The strategic logic extends beyond financial resources. SpaceX's Starlink satellite constellation already generates billions in recurring revenue and provides a natural distribution channel for AI services. Imagine Grok-powered AI accessible anywhere on Earth through a Starlink terminal—that's the vision Musk appears to be pursuing.
Market Implications
The merger has significant implications for investors across multiple sectors:
- AI infrastructure: Companies building terrestrial data centers may face long-term competitive pressure if orbital computing proves viable
- Satellite industry: SpaceX's already-dominant position in launch services becomes even more entrenched
- AI competitors: OpenAI and Anthropic now face a competitor with unmatched resources and vertical integration
- Defense sector: The combination of AI and space capabilities has obvious national security applications
Skeptics Remain
Not everyone is convinced by the orbital data center vision. Analysts at Morgan Stanley noted that transmitting data to and from orbit introduces latency that makes real-time AI inference challenging. Power transmission from space-based solar arrays to computing clusters also remains technologically unproven at scale.

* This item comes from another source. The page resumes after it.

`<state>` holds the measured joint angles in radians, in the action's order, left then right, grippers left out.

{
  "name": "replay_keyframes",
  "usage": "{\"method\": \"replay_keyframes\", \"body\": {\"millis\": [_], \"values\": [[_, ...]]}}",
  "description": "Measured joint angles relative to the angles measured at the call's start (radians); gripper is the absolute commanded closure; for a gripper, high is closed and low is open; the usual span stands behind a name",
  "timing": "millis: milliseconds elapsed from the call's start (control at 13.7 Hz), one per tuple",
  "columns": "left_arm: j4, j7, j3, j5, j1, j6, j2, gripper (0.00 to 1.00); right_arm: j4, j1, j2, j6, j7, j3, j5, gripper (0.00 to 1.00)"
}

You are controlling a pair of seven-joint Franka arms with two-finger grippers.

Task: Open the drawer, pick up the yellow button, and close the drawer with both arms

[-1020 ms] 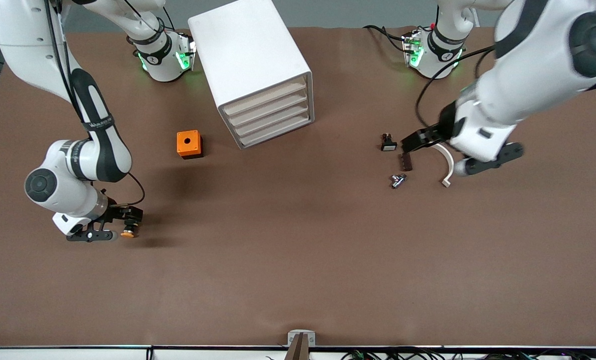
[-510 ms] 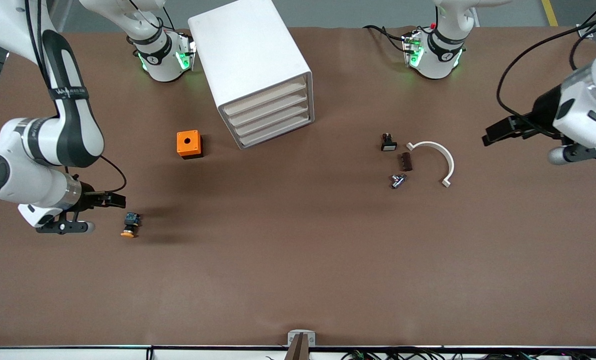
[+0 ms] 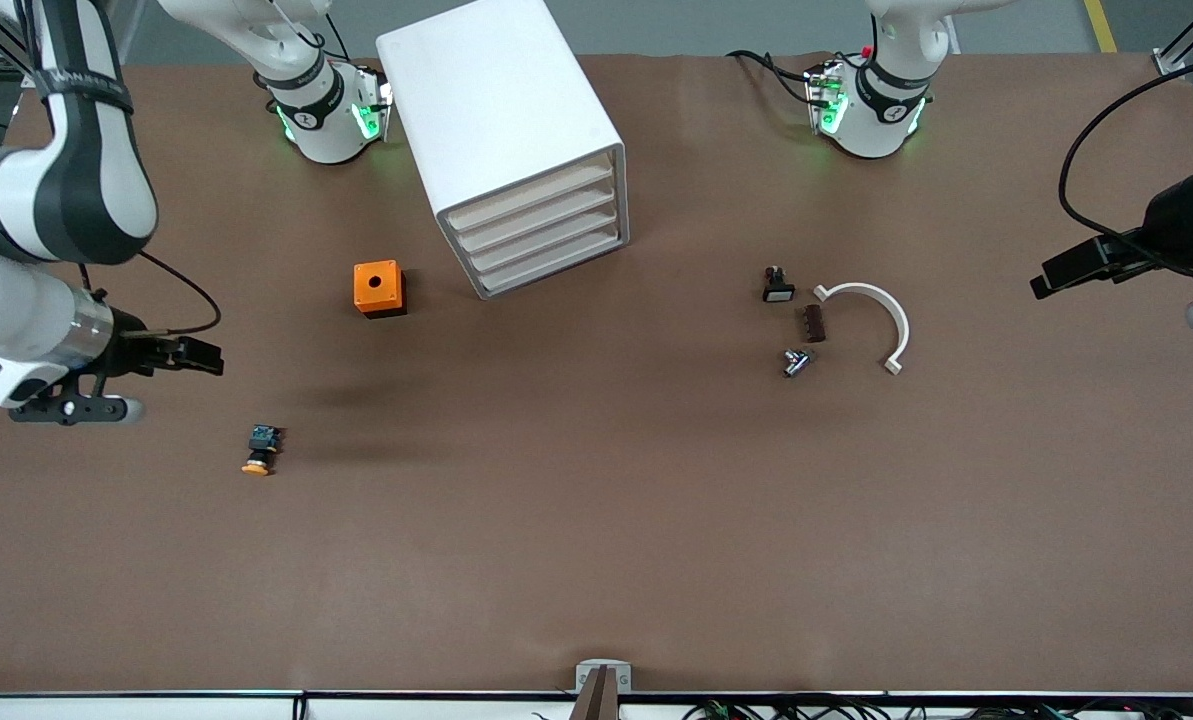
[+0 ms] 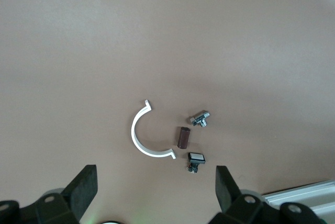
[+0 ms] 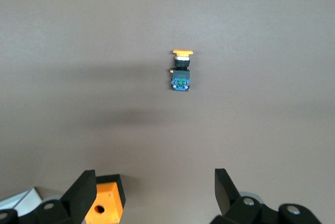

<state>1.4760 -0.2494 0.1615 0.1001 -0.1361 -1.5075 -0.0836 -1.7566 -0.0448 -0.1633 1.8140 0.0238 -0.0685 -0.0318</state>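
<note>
A: We are seeing the right gripper (image 3: 201,356) hanging in the air over bare table (image 3: 596,560) at the right arm's end, its fingers (image 5: 84,190) spread apart and holding nothing.

B: And the button (image 3: 260,451)? We are finding it lying on its side on the table, at about five o'clock from that gripper in the front view — orange cap toward the front camera, bluish end toward the cabinet (image 3: 501,130).

A: Agreed. The wrist view is showing the same button (image 5: 181,71) alone on the brown surface, apart from both fingers.

B: The left gripper (image 3: 1046,280) is hovering over the left arm's end of the table, released as well — we are seeing its fingers (image 4: 86,187) wide apart with nothing between them.

A: The drawer (image 3: 531,195), top of four, is sitting flush with the others, shut.

B: The orange cube (image 3: 378,288) is standing at about eight o'clock from the cabinet, and the white curved piece (image 3: 881,315) is lying with a few small parts near the table's middle, toward the left arm's end.
</note>
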Motion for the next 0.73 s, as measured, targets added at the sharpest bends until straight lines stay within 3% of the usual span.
{"method": "replay_keyframes", "body": {"millis": [292,583,729], "values": [[-0.001,0.027,-0.005,-0.012,-0.002,-0.017,-0.001,0.01,0.004,0.001,0.086,-0.076,0.0,-0.004,0.0,0.0],[0.004,0.096,-0.167,-0.015,0.128,-0.021,-0.001,0.01,0.014,0.002,0.122,-0.126,0.0,-0.008,0.0,0.0],[0.01,0.114,-0.188,-0.015,0.146,-0.021,-0.001,0.01,0.048,0.002,0.126,-0.168,0.0,-0.008,0.001,0.0]]}}
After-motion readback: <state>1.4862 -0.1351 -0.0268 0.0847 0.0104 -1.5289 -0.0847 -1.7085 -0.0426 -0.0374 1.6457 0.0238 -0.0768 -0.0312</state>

There are also regulatory hurdles. The FCC filing for orbital data centers will face scrutiny regarding spectrum allocation, space debris, and potential interference with other satellite systems. Given the current administration's favorable disposition toward Musk, approval seems likely—but nothing is guaranteed.
What It Means for Investors
For retail investors, the SpaceX IPO will provide the first opportunity to directly own shares in what has long been one of the world's most valuable private companies. The addition of xAI makes the investment proposition even more compelling—and more complex.
The combined company will span rockets, satellites, AI models, and potentially orbital infrastructure. Valuing such a diverse collection of assets will challenge even the most sophisticated analysts. But one thing is clear: when Elon Musk's SpaceX-xAI combination goes public, it will be the most consequential market debut since Google in 2004.